» **PROBLEM TO SOLVE**: Working from the listing below, pick each line containing the word "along" and copy it.

» **RECORDS FOR PROCESSING**:
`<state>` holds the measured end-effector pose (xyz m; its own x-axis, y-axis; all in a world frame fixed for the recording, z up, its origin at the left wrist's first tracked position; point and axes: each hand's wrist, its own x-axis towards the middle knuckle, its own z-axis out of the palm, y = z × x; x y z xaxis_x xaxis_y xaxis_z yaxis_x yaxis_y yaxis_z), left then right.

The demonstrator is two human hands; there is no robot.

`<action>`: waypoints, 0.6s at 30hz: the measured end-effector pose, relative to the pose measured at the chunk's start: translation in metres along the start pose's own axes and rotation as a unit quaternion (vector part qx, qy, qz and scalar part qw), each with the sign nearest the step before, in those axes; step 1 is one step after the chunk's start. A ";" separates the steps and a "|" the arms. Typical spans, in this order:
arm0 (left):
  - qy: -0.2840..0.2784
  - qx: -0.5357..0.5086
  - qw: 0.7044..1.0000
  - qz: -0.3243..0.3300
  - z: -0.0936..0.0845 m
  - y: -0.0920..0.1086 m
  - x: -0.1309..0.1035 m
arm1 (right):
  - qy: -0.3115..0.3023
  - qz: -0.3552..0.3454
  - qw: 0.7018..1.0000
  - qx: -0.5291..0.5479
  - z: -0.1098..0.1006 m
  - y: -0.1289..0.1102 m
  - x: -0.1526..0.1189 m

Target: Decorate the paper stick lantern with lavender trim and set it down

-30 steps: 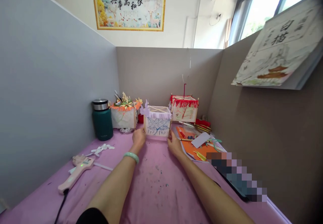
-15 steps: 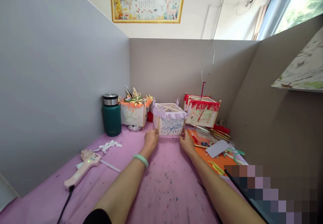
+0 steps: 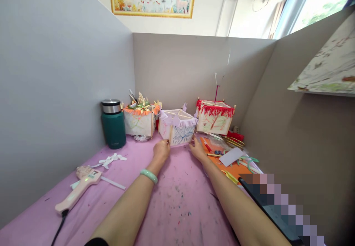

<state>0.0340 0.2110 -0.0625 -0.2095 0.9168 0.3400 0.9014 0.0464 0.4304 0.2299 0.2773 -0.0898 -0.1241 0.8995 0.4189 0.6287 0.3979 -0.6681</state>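
Two bare hands reach forward over a purple tablecloth [image 3: 177, 187] to a small paper lantern [image 3: 177, 127] with a purple fringe and blue scribbled panels, which stands at the far middle of the desk between two others. The left hand [image 3: 161, 150], with a pale green bangle [image 3: 149, 176] on its wrist, pinches the lantern's near wooden corner post at the bottom, fingers curled around it. The right hand [image 3: 197, 150] touches the lantern's lower right edge; whether it truly grips or only rests against it cannot be told. The lantern sits turned, with one corner facing the person. Just left of it stands an orange-topped lantern [image 3: 140, 119], and just right of it a red-fringed lantern [image 3: 215, 116], both close to the back partition. A dark green flask [image 3: 113, 125] with a steel cap stands further left, near the side wall. A pink glue gun [image 3: 77, 188] lies on the cloth at the near left, well apart from the hands, with white paper scraps [image 3: 109, 161] beside it. Orange paper [image 3: 235, 168], a white slip and coloured strips lie to the right of the right hand.
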 end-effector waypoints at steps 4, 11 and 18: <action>-0.006 -0.010 1.000 0.008 0.000 -0.001 0.001 | -0.019 0.002 1.000 0.011 -0.001 0.002 0.003; 0.023 0.011 1.000 -0.006 0.001 -0.002 0.002 | -0.027 -0.001 1.000 -0.004 -0.005 -0.004 -0.001; 0.037 -0.017 0.999 -0.025 0.001 -0.005 0.005 | -0.022 -0.019 0.999 -0.026 -0.009 -0.011 -0.006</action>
<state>0.0286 0.2161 -0.0642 -0.2816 0.8819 0.3780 0.8761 0.0757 0.4761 0.2312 0.2662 -0.0793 -0.1824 0.8915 0.4147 0.6618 0.4233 -0.6187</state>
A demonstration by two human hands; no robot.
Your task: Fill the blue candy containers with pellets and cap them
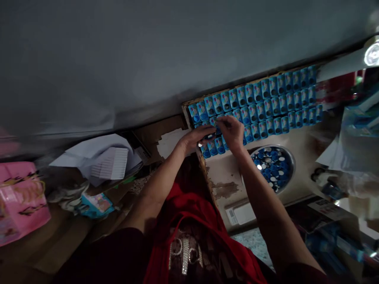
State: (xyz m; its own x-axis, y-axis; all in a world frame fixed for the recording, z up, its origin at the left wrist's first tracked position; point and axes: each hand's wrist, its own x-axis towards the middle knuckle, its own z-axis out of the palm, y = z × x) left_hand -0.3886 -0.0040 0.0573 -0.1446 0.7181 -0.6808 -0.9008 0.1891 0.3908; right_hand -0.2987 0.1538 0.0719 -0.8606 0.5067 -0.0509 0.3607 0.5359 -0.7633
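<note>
Rows of blue printed packs (257,92), each with a round spot near its lower end, lie on a worn tray-like board (220,165). My left hand (197,135) is over the left end of the rows, its fingers curled round something small and dark that I cannot make out. Close beside it, my right hand (233,129) is pinched above the middle row; whatever is between its fingertips is too small to name. A round metal bowl (293,167) holding many small blue and white caps (274,165) stands below the rows, to the right of my right forearm.
A white box (244,214) lies at the board's near edge. Papers (111,163), cardboard (156,132) and a pink bag (23,201) are on the left. Clear plastic bags (358,134) and a lit lamp (372,54) are at the right; a grey wall (148,51) rises behind.
</note>
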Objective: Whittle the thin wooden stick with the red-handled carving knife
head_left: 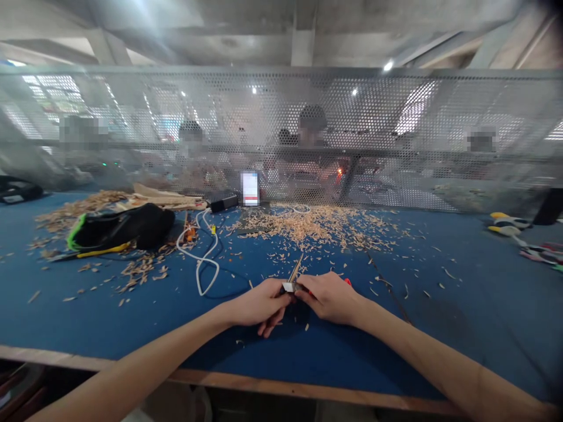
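My left hand (263,305) and my right hand (331,298) meet above the blue tabletop, both with closed fingers. A thin, pointed wooden stick (297,268) juts away from me between them; its near end is hidden at my left fingers. Across it, where the fingertips meet, lies a small flat silvery piece (289,286) that looks like a blade. Bits of red show at my right fingers and behind that hand, so my right hand seems closed on a red-handled cutting tool, mostly covered by the palm.
Wood shavings (316,225) are heaped ahead. Left lie a black pouch (127,225), a yellow-handled tool (103,251), wood pieces (169,198) and a white cable (206,262). A lit phone (250,189) stands against the perforated screen (373,129). Yellow-and-white tools (510,223) lie right.
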Motion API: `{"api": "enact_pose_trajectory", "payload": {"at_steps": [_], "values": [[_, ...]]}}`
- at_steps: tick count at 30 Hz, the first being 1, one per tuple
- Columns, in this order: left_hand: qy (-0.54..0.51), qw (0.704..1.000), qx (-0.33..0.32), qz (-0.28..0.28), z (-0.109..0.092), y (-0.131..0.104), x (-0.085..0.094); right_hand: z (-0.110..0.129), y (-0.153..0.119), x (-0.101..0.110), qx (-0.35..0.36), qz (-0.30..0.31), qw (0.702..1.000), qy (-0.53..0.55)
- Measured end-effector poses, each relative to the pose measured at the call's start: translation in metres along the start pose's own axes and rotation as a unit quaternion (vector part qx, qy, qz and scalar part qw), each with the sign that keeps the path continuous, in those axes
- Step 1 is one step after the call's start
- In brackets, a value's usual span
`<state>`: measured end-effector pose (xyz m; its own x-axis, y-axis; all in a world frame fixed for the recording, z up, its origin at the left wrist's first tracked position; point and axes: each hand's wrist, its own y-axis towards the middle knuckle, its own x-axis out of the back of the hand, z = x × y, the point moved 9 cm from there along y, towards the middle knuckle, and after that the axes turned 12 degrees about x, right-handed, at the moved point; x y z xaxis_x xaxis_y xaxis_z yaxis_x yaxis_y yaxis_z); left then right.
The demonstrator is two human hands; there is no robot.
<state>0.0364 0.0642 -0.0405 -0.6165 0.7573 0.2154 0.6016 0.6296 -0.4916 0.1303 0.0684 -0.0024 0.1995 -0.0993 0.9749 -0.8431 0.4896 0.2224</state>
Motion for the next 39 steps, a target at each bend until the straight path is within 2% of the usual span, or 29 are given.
{"api": "enact_pose_trajectory", "payload": {"at_steps": [13,15,20,22,24,29,31,34,39], "values": [[0.002,1.0,-0.013,0.023,-0.01,-0.01,0.001,-0.012,0.0,0.006,0.019,-0.003,0.999,-0.038],[-0.004,1.0,-0.012,0.019,-0.011,-0.012,0.001,-0.029,-0.004,0.01,-0.002,-0.023,0.999,-0.046],[-0.016,1.0,0.002,0.01,-0.009,-0.013,-0.001,-0.112,-0.043,0.039,-0.161,-0.126,0.976,-0.075],[-0.022,1.0,0.004,0.006,-0.008,-0.011,0.0,-0.125,-0.053,0.043,-0.175,-0.145,0.972,-0.064],[-0.029,0.999,0.005,0.011,-0.008,-0.01,0.0,-0.114,-0.049,0.039,-0.151,-0.136,0.978,-0.038],[-0.07,0.997,0.009,0.024,-0.006,-0.007,0.002,-0.035,-0.013,0.017,-0.048,-0.066,0.997,0.017],[-0.084,0.996,0.007,0.035,-0.007,-0.007,0.0,-0.011,-0.005,0.013,-0.022,-0.045,0.999,0.019],[-0.079,0.995,0.002,0.06,-0.01,-0.009,-0.004,0.004,-0.002,0.011,-0.008,-0.029,0.999,0.014],[-0.059,0.997,-0.01,0.044,-0.014,-0.011,0.001,0.013,-0.002,0.008,0.028,-0.005,1.0,0.013]]}}
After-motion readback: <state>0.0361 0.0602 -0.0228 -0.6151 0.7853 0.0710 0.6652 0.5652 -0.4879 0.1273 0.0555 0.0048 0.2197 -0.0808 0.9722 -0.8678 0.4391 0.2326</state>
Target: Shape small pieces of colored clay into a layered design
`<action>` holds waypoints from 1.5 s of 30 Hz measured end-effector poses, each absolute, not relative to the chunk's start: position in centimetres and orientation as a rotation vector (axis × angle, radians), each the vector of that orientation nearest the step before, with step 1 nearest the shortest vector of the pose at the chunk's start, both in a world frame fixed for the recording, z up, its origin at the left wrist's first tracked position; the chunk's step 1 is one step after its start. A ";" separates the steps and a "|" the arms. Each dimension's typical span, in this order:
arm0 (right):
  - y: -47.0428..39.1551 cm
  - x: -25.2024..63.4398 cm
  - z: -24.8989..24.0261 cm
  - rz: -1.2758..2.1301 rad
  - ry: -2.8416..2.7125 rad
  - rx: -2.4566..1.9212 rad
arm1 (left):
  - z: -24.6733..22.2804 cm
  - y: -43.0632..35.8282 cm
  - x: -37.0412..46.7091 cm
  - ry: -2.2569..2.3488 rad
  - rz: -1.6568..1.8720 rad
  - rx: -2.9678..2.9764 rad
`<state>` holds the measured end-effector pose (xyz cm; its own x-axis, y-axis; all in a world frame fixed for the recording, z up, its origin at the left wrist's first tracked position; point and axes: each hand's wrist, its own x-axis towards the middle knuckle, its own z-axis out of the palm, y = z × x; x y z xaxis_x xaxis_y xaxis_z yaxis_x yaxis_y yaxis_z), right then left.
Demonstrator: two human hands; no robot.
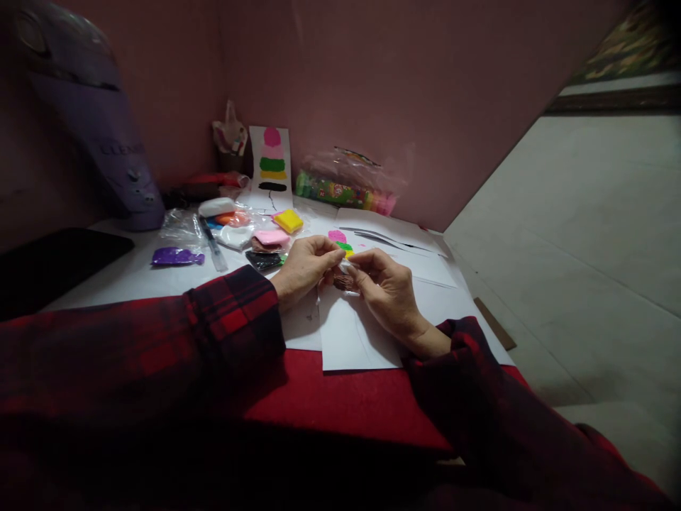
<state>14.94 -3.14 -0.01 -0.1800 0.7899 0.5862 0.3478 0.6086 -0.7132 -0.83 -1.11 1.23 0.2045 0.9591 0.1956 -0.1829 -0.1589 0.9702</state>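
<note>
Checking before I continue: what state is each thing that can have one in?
Left bare hand, pinching.
Right bare hand, pinching.
Small white piece, held at both hands' fingertips.
White paper sheet, flat beneath the hands.
White rectangular card with coloured patches, propped upright.
Flat purple plastic-wrapped packet, lying down; seal unclear.
Yellow square block, lying down.
Slim dark-and-clear pen, lying down.
Tall purple bottle, standing.
</note>
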 end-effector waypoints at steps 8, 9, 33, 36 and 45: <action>-3.1 15.1 0.0 0.433 -1.811 -0.967 | 1.0 -1.0 -0.9 0.793 1.166 1.367; -3.1 15.1 0.0 0.427 -1.814 -0.965 | 0.9 -1.0 -1.0 0.788 1.162 1.369; -3.1 15.2 0.2 0.341 -1.986 -0.990 | 0.2 -0.5 -1.1 0.736 1.100 1.509; -3.0 15.3 0.1 0.328 -2.001 -0.997 | 0.3 -0.6 -1.1 0.747 1.083 1.510; -3.1 15.2 0.2 0.201 -2.112 -1.016 | 0.6 -0.6 -1.0 0.801 1.045 1.512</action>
<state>15.23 -3.14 0.17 -0.3866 0.7215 0.5744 0.6003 0.6697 -0.4372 -1.03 -0.60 0.61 0.3875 0.9008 0.1960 -0.0449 -0.1940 0.9800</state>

» **RESULT FOR THIS EXERCISE**:
`<action>`: waypoints, 0.6s at 30hz: the measured end-effector pose, relative to the pose measured at the chunk's start: translation in metres along the start pose's own axes and rotation as a unit quaternion (vector part qx, qy, qz and scalar part qw), each with the sign nearest the step before, in those axes; step 1 is one step after the chunk's start. A ";" separates the steps and a "|" the arms. Typical spans, in this order:
- Measured end-effector poses, each relative to the pose measured at the call's start: translation in metres along the start pose's own axes and rotation as a unit quaternion (vector part qx, qy, qz and scalar part qw), each with the sign that keeps the path continuous, in those axes
`<state>`: measured end-effector pose (xyz m; its own x-axis, y-axis; all in a world frame fixed for the recording, z up, its origin at the left wrist's first tracked position; point and axes: each hand's wrist, its own y-axis towards the middle knuckle, its own x-axis out of the back of the hand, z = x × y, the point moved 9 cm from there along y, towards the middle knuckle, and after that the axes turned 12 degrees about x, right-handed, at the moved point; x y z xaxis_x xaxis_y xaxis_z yaxis_x yaxis_y yaxis_z); left then right.

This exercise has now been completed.